Çünkü bu yaşananlar bir "halk hareketi"dir, değeri var. İlk kez insanımı ben bu kadar kararlı ve sitemkar gördüm.
Bu ülke hepimizin ve "Evet" artık halk da artık yönetimde sorumluluk almakta kararlı. Çünkü hesap sormanın tadını aldı bir kere...
Sanatçının sesini duyun
Bu ülkenin kurucusu Büyük Önder Atatürk, sanata ve sanatçıya değer veren bir insandı. Onun için, Cumhuriyet'in ilanından sonra sanat kurumlarının yaygınlaşmasına öncelik verdi.
Tiyatroyu, operayı kurdu; toplumu yönlendirsinler, sanat zevki yaşatsınlar diye, birçok yetenekli gencin yurt dışına sanat eğitimi almasına sağladı.

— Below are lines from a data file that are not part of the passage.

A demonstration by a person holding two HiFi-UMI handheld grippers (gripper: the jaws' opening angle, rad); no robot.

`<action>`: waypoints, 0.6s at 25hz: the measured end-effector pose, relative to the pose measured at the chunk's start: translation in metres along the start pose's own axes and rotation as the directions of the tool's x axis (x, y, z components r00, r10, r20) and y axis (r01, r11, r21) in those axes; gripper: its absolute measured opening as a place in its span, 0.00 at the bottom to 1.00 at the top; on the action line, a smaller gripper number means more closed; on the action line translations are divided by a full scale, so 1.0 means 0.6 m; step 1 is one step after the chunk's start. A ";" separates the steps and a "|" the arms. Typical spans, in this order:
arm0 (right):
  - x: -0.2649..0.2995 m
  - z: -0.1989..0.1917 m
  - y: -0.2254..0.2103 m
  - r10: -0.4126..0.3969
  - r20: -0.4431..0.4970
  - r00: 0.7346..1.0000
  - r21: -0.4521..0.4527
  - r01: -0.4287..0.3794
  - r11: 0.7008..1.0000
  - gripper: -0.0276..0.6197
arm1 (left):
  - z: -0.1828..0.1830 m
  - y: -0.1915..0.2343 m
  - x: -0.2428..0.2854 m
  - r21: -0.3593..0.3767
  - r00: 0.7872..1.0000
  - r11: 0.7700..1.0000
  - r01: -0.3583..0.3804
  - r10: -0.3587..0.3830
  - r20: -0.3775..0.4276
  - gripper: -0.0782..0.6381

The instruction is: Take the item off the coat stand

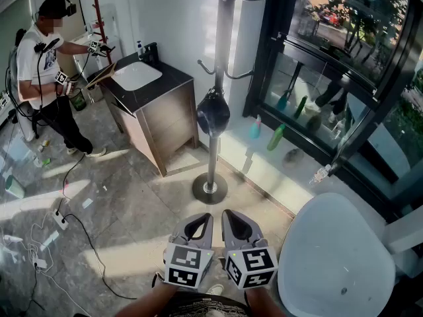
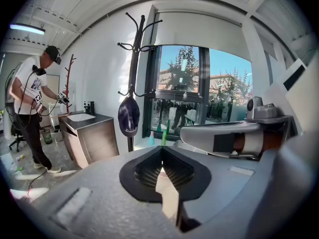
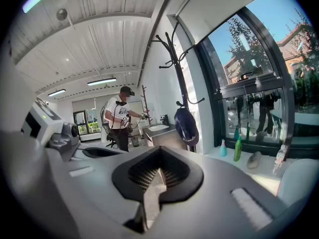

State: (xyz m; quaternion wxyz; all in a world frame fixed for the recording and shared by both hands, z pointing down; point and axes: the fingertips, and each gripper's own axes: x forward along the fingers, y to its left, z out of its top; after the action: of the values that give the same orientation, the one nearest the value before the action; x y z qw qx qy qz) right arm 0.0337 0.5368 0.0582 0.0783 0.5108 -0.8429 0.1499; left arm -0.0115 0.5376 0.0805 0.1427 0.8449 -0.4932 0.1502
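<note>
A black coat stand (image 1: 219, 51) rises from a round base (image 1: 210, 189) in the middle of the room. A dark cap (image 1: 213, 115) hangs from one of its lower hooks. In the head view my left gripper (image 1: 203, 218) and right gripper (image 1: 229, 214) sit side by side low down, well short of the stand. Both are shut with nothing between the jaws. The left gripper view has the cap (image 2: 128, 116) ahead and to the left of the closed left gripper (image 2: 160, 157). In the right gripper view the cap (image 3: 186, 124) hangs ahead and slightly right of the closed right gripper (image 3: 158, 157).
A dark vanity cabinet (image 1: 162, 114) with a white sink stands left of the stand. Beyond it a person (image 1: 45, 65) holds grippers. Bottles (image 1: 276, 137) line the window ledge on the right. A white round seat (image 1: 337, 259) is close at my right, and cables (image 1: 63, 223) lie on the floor at left.
</note>
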 end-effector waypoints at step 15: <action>0.078 0.016 0.010 -0.015 -0.006 1.000 -0.012 0.015 1.000 0.05 | 0.017 0.072 0.032 -0.008 1.000 1.000 0.001 -0.001 -0.002 0.12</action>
State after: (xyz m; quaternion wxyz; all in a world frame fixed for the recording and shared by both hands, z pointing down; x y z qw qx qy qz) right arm 0.0066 0.4969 0.0616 0.0850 0.5163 -0.8397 0.1455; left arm -0.0393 0.4981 0.0828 0.1466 0.8445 -0.4931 0.1491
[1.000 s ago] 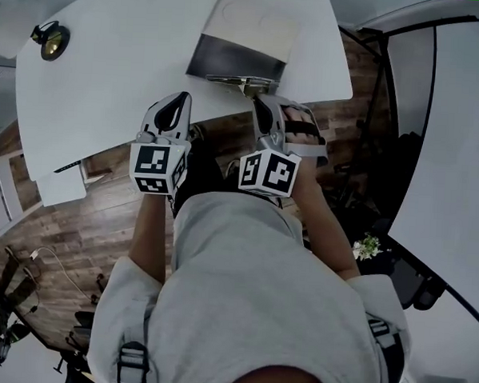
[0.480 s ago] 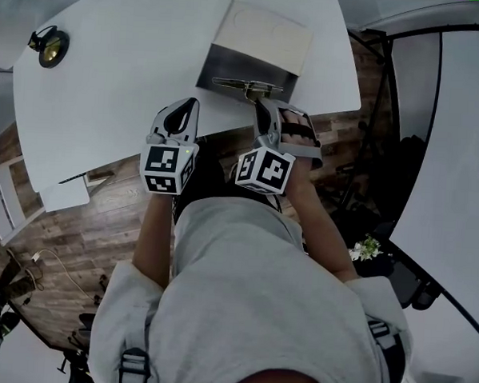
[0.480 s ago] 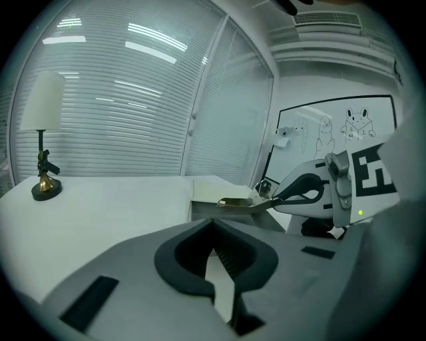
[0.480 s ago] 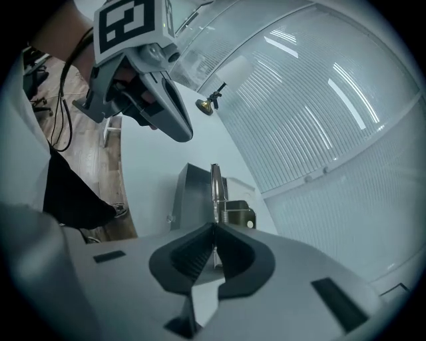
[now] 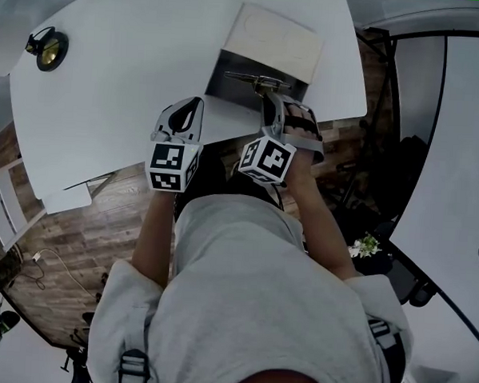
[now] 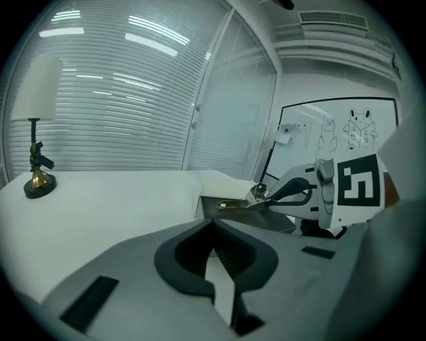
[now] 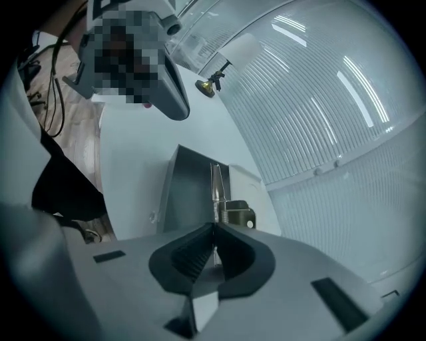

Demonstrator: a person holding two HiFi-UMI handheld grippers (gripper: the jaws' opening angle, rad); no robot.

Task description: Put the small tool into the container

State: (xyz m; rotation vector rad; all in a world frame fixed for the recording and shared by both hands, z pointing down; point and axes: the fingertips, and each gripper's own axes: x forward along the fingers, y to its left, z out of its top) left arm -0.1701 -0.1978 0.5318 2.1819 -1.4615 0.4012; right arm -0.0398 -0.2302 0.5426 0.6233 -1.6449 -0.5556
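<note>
Tool (image 5: 249,79) is pinched in the fingers (image 7: 188,256) of your right gripper (image 7: 214,230) and hangs just over the open container (image 5: 273,38) on the bench (image 5: 109,84), not yet inside. Grasp and carry look done; what is left is to lower it in and release. Your left gripper (image 6: 213,225) is beside, fingers pressed together on nothing.

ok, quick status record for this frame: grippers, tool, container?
right gripper: shut on small metal tool
tool position: held roughly level over the open container, not yet let go
container: open box on the white table, light flap folded back
left gripper: shut, empty, beside the container
other: lamp near the table's far edge
</note>
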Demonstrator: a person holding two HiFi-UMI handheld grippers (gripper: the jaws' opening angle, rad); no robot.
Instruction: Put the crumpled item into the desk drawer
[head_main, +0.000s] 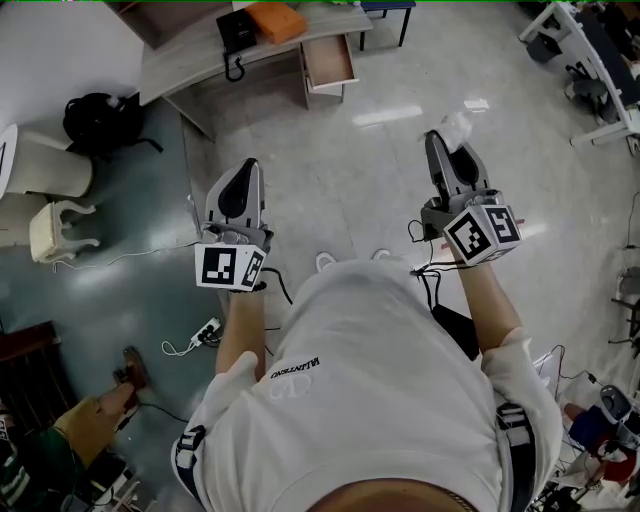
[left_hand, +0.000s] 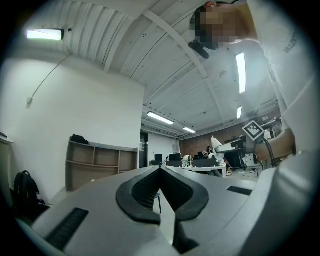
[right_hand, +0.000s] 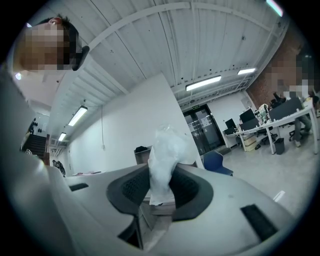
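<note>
White shirt (head_main: 370, 380) aside, the right tongs (head_main: 447, 140) pinch the crumpled item (head_main: 458, 126) between their pads, likely for carrying, the left tongs (head_main: 247, 170) are closed and empty, and the counter's (head_main: 190, 55) open drawer (head_main: 328, 60) lies well ahead of both.

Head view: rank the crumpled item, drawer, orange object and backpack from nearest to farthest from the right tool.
1. crumpled item, pinched in the right tool.
2. drawer, open, ahead-left at the desk.
3. orange object, on the desk, past the drawer.
4. backpack, far left, on the floor.
</note>
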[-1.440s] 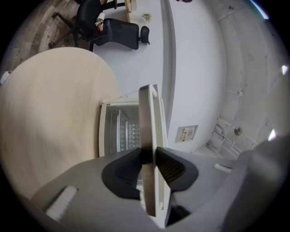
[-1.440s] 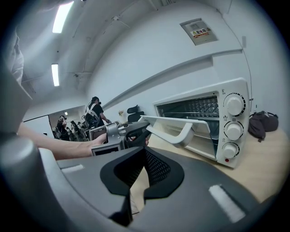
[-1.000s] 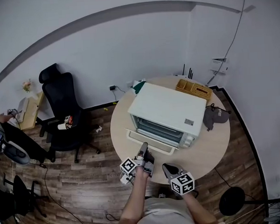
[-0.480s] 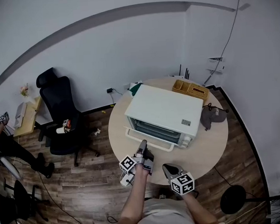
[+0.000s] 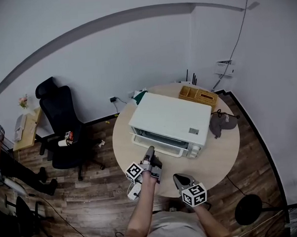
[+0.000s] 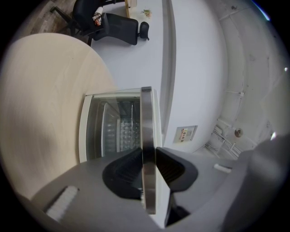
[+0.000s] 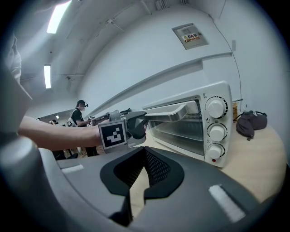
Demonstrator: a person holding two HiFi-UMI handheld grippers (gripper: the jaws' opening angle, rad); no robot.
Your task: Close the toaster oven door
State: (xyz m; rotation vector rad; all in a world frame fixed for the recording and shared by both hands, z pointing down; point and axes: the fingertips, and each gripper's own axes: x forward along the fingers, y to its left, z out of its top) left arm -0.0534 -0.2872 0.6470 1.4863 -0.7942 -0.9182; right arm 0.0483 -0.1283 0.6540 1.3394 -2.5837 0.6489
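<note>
— What's over on the left?

— A black chair (image 5: pixel 63 123) on the wood floor, well apart from the round bench (image 5: pixel 221 153).

— And the left claw (image 5: pixel 150 150)?

— It's out over the near edge of the bench, pointing about level at the front of the oven (image 5: pixel 171 120). It's clamped on the handle (image 6: pixel 147 131) of the door (image 6: pixel 113 127). The metal bar runs straight between the two pads, and both touch it.

— Where does the oven sit?

— It's a white one near the middle of the bench, front turned towards the person. The door is tipped up nearly upright against the front. I can't tell whether it's fully home. A rack shows through the glass.

— The right claw (image 7: pixel 144 156)?

— It's closer to the person, by the bench edge, just right of the left one and apart from the oven. Its jaws are together with nothing in them.

— Anything further right?

— Three knobs (image 7: pixel 216 131) run down the right end of the oven's front. A wooden box (image 5: pixel 198 94) stands behind the oven at the far edge. A dark cap (image 5: pixel 222 124) lies on the bench near the oven's right end.
</note>
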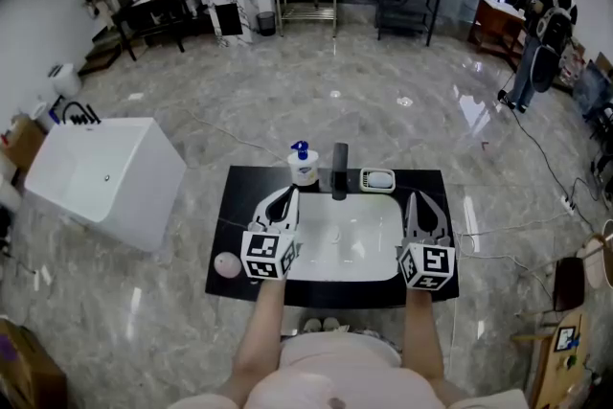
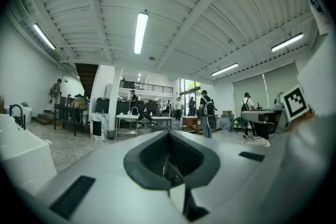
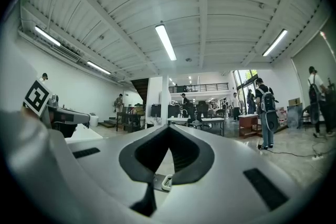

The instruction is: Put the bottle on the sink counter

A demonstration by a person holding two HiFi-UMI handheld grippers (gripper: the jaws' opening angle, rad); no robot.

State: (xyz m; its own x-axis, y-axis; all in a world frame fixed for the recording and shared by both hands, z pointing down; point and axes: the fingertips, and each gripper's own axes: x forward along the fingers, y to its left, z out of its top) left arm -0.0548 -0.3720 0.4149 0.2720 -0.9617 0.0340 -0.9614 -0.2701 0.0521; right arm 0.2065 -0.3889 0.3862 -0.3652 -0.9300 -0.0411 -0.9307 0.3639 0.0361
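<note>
A white bottle with a blue pump top stands upright on the black sink counter, at the back, just left of the black faucet. My left gripper hovers over the basin's left rim, a short way in front of the bottle and not touching it. It is shut and holds nothing; in the left gripper view its jaws meet at the tip. Over the basin's right rim, my right gripper is also shut and empty, as the right gripper view confirms. Neither gripper view shows the bottle.
The white basin fills the counter's middle. A soap dish sits right of the faucet, and a pink round object lies at the front left corner. A white bathtub stands on the floor to the left. People and tables fill the far room.
</note>
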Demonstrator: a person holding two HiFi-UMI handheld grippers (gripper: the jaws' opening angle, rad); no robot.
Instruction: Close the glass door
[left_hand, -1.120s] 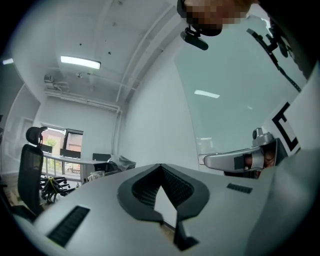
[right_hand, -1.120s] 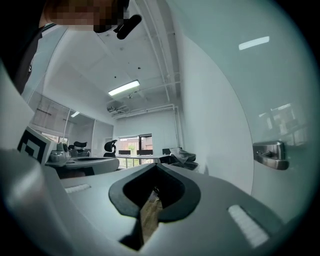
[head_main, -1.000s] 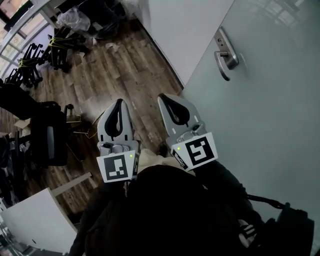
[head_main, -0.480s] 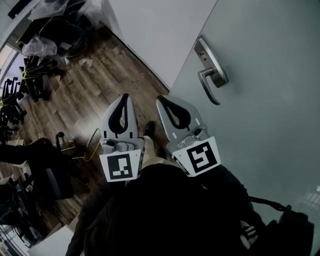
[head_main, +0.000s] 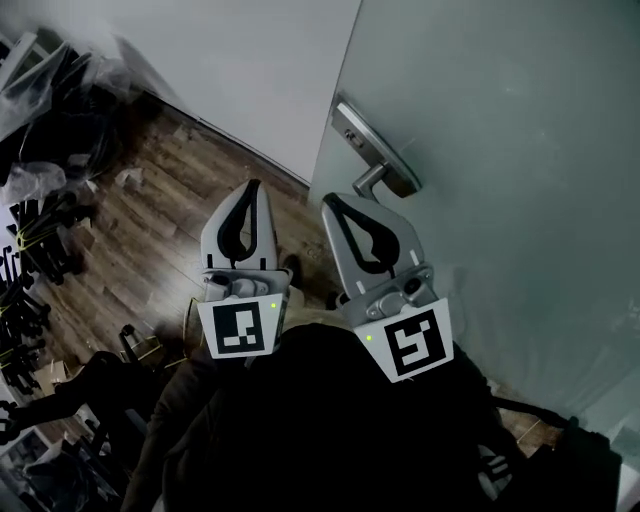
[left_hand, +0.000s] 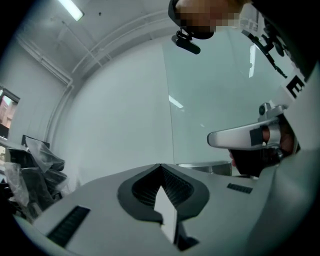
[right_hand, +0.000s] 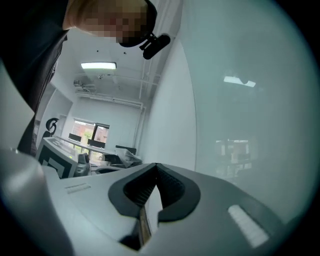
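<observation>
glass door (head_main: 500, 150) fills the right of the head view: big frosted pane, pale grey-green, smooth, faint ceiling-light reflections, free edge straight and standing against the plain white wall (head_main: 230, 70). can't tell how far ajar it is. dark wood plank floor (head_main: 150, 230) below, matte and scuffed, with black chairs (head_main: 35, 260) heaped at far left.

step in hand looks like the approach: nothing is on the door yet. left gripper (head_main: 252, 186) is over the floor, clear of the pane, fingers clenched together on nothing; its own view shows the ribbed black pads meeting. right gripper (head_main: 328, 200) is just under the handle, near but apart from it, fingers also pressed together and empty. both have grey plastic shells of teardrop shape, with marker cubes at the back.

lever handle (head_main: 385, 180) is brushed metal, a rounded bar on a narrow plate (head_main: 352, 132), and sits close to the door edge.

next move, i'd judge: bring the right tip onto the lever or the pane beside it, then drive the door steadily to its frame. smooth glass and metal could let a closed tip slide.
</observation>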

Onların dönüşlerini bekledi, sahnelediği oyunları izledi, bestelerini dinledi, teşvik etti, onurlandırdı ve şöyle dedi:
"Sanatsız kalmış bir toplumun hayat damarlarından biri kopmuş demektir."
Daha sonra da ekledi:
"Güzel sanatların her dalı için, Kamutay'ın göstereceği ilgi ve emek, milletin insanca ve uygar yaşamı ve çalışkanlık veriminin artması için çok etkilidir. Güzel sanatlarda başarı, bütün devrimlerin başarıldığının en kesin kanıtıdır. Bunda başarılı olamayan milletlere ne yazıktır! Onlar, bütün başarılarına rağmen uygarlık alanında yüksek insanlık sıfatıyla tanınmaktan daima yoksun kalacaklardır."
İşte bu nedenle Atatürk bir dünya lideridir ve geleceği gören bir toplum bilimcidir.
Bu sözlerden 90 yıl sonra, sanat camiası, huzursuz ve kaygılı... Çünkü sanat kurumlarının devletle olan bağı koparılmaya çalışılıyor, sanatçılar yerel yöneticilerin insafına bırakılıyor.
Oysa sanatın yaşaması, yaşatılması, devletlerin, hükümetlerin sorumluluğundadır.
Toplumun huzuru da...
Şimdi günlerdir her kentte sanatçıların hükümete tepkileri var, yürüyüş yapıyorlar, miting düzenliyorlar.
İstiyorlar ki, yönetim seslerini duysun, sanatın toplumu ören damarları kesilmesin.
Haklı değiller mi?
GÜNÜN SÖZÜ
Hayatın en büyük trajedisi çok çabuk yaşlanmamız ama çok geç akıllanmamızdır.